To do
Output all of the data exactly, keeping any images out of the copy.

Start of Given information

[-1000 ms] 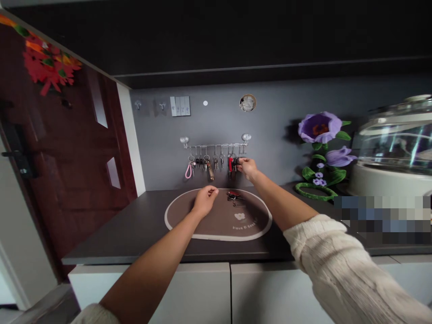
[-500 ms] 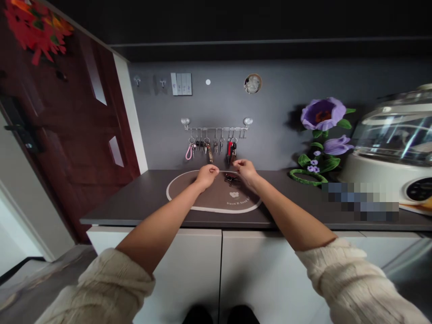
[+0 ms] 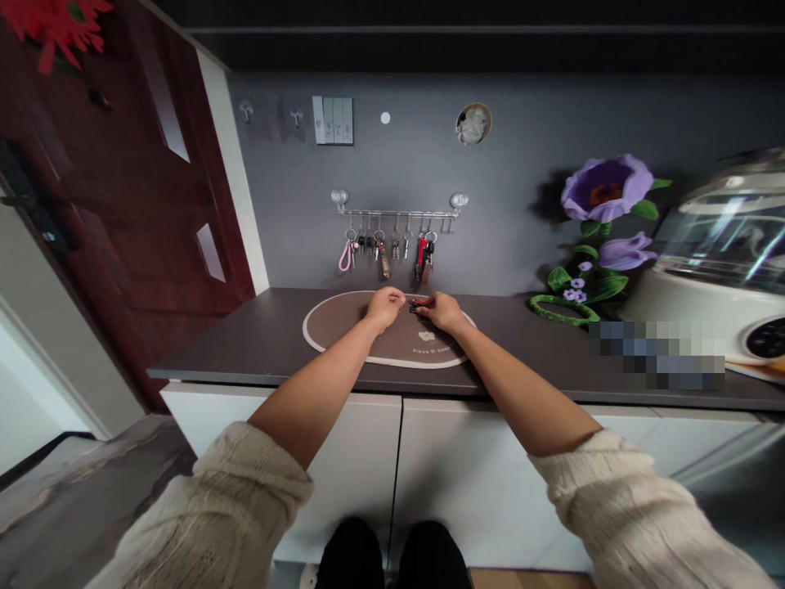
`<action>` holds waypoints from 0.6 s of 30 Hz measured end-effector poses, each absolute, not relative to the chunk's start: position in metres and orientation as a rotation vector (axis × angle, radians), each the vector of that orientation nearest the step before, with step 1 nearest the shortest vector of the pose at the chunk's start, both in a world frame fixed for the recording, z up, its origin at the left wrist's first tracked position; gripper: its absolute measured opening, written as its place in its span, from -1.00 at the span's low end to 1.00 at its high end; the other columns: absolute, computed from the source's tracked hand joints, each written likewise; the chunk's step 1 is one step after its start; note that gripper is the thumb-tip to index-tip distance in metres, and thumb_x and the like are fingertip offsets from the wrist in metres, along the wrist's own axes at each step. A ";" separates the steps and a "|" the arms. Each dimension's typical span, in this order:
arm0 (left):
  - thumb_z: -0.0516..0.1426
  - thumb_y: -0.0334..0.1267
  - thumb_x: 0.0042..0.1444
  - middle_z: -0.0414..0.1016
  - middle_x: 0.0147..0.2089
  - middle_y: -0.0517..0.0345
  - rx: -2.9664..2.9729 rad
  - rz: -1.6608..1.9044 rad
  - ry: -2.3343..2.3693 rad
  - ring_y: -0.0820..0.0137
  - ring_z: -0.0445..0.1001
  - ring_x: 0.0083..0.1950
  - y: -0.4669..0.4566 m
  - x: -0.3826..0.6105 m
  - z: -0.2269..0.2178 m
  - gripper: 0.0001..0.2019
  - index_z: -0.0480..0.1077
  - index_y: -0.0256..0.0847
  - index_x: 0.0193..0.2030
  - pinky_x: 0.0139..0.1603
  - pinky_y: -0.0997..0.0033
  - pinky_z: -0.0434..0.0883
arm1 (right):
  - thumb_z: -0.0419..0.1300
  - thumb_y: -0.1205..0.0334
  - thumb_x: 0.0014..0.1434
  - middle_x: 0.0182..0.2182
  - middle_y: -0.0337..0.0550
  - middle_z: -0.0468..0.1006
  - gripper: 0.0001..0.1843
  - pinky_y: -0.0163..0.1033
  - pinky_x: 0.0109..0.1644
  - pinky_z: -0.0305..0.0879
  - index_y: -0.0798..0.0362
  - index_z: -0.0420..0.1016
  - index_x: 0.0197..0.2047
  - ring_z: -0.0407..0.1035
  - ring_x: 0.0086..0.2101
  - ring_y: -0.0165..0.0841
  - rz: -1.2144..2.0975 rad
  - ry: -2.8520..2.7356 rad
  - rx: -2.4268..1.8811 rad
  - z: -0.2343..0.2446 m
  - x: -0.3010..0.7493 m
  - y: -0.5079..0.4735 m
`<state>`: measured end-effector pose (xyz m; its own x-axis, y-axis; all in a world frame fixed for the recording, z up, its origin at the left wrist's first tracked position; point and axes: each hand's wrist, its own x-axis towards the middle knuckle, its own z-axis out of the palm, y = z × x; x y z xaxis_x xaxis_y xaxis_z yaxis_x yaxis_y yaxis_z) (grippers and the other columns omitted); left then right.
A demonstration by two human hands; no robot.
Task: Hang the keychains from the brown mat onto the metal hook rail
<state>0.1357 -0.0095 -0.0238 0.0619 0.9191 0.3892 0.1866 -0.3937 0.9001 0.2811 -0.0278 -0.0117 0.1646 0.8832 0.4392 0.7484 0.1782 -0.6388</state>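
Both hands are over the brown oval mat (image 3: 337,323) with a pale rim on the dark countertop. My right hand (image 3: 446,312) has its fingertips closed on a small dark bunch of keys (image 3: 419,307) lying at the mat's far side. Just left of it, my left hand (image 3: 386,307) is closed, thumb and fingers pinched together; whatever is between them is too small to make out. Behind the hands, a clear hook rail (image 3: 398,214) on the wall carries several keys, among them a pink loop (image 3: 345,257), a brown patterned fob (image 3: 384,262) and a red key holder (image 3: 421,252).
Right of the mat stand purple artificial flowers (image 3: 607,192) with a green ring base. A white appliance (image 3: 693,307) with a clear lid is farther right. Adhesive hooks (image 3: 296,119) and a switch panel (image 3: 333,121) are on the wall. A dark red door (image 3: 147,204) is on the left.
My right hand has come down from beneath the hanging keys to the bunch on the mat. My left hand has shifted slightly right, towards it. The camera view has tilted down.
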 end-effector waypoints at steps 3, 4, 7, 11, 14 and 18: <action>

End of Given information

Task answer
[-1000 ms] 
[-500 ms] 
[+0 ms] 
`<action>` holds waypoints from 0.6 s of 30 Hz measured end-effector poses, each absolute, not relative to the chunk's start: position in metres and orientation as a rotation vector (axis × angle, radians), each the vector of that orientation nearest the step before, with step 1 nearest the shortest vector of the pose at the chunk's start, both in a world frame fixed for the recording, z up, its origin at the left wrist's first tracked position; gripper: its absolute measured opening, written as its place in its span, from -1.00 at the span's low end to 1.00 at its high end; the other columns: absolute, computed from the source's tracked hand joints, each written likewise; the chunk's step 1 is one step after its start; note that gripper is the thumb-tip to index-tip distance in metres, and thumb_x and the like are fingertip offsets from the wrist in metres, along the wrist's own axes at each step. A ";" separates the steps and a "|" the arms. Each dimension's typical span, in this order:
arm0 (left):
  - thumb_z: -0.0516..0.1426
  - thumb_y: -0.0334..0.1267
  - thumb_x: 0.0042..0.1444
  - middle_z: -0.0414..0.1016
  - middle_x: 0.0147..0.2089
  - middle_y: -0.0517..0.0345
  - rx: -2.9664..2.9729 rad
  - rz: -1.6608..1.9044 rad
  - ry: -2.3343..2.3693 rad
  - ring_y: -0.0820..0.0137
  - ring_z: -0.0445..0.1001
  - ring_x: 0.0083..0.1950
  - y: -0.4669..0.4566 m
  - x: -0.3826..0.6105 m
  - z: -0.2269..0.2178 m
  - gripper: 0.0001..0.2019
  - index_z: -0.0480..0.1077
  - index_y: -0.0256..0.0847
  - index_x: 0.0193..0.2030
  - pinky_x: 0.0139..0.1603
  - pinky_y: -0.0997..0.0033
  - pinky_z: -0.0434..0.0883
arm1 (right):
  - thumb_z: -0.0419..0.1300
  - thumb_y: -0.1205..0.0334
  - thumb_x: 0.0014..0.1434
  - middle_x: 0.0182..0.2182
  - middle_y: -0.0337..0.0550
  - middle_z: -0.0468..0.1006
  - gripper: 0.0001..0.1843
  - pinky_y: -0.0163..0.1033
  - pinky_x: 0.0109..0.1644
  - pinky_z: -0.0305..0.0879
  - index_y: -0.0798..0.0362
  - index_z: -0.0420..0.1016
  - index_x: 0.0197..0.2047
  - ring_z: -0.0407..0.1035
  - ring_x: 0.0086..0.2101
  - ring_y: -0.0165..0.0841
  - rz: -1.2144..2.0975 rad
  - ry: -2.8520..2.7356 rad
  - rx: -2.4268..1.8811 rad
  - z: -0.2343..0.2446 m
  - x: -0.3010..0.7493 m
  - y: -0.5079..0.4735 m
`<state>`: measured end-effector pose (xyz m; its own x-axis, y-axis; all in a world frame fixed for the recording, z up, its origin at the left wrist's first tracked position; point and axes: each hand's wrist, its own x-axis towards the middle knuckle, its own z-axis out of the palm, y = z × x; x y z xaxis_x xaxis_y xaxis_z yaxis_x yaxis_y yaxis_z) (grippers and the other columns omitted); left then right.
A demonstration by two human hands; no robot.
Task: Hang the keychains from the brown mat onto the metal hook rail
<state>0.1357 -0.0095 -0.0238 0.0619 0.9191 0.3892 0.1866 -0.3937 0.9001 0.2811 -0.0278 -0.0117 0.1646 0.8832 0.4392 0.7484 0.1782 -0.6388</state>
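Both hands are over the brown oval mat (image 3: 337,323) with a pale rim on the dark countertop. My right hand (image 3: 446,312) has its fingertips closed on a small dark bunch of keys (image 3: 419,307) lying at the mat's far side. Just left of it, my left hand (image 3: 386,307) is closed, thumb and fingers pinched together; whatever is between them is too small to make out. Behind the hands, a clear hook rail (image 3: 398,214) on the wall carries several keys, among them a pink loop (image 3: 345,257), a brown patterned fob (image 3: 384,262) and a red key holder (image 3: 421,252).
Right of the mat stand purple artificial flowers (image 3: 607,192) with a green ring base. A white appliance (image 3: 693,307) with a clear lid is farther right. Adhesive hooks (image 3: 296,119) and a switch panel (image 3: 333,121) are on the wall. A dark red door (image 3: 147,204) is on the left.
My right hand has come down from beneath the hanging keys to the bunch on the mat. My left hand has shifted slightly right, towards it. The camera view has tilted down.
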 end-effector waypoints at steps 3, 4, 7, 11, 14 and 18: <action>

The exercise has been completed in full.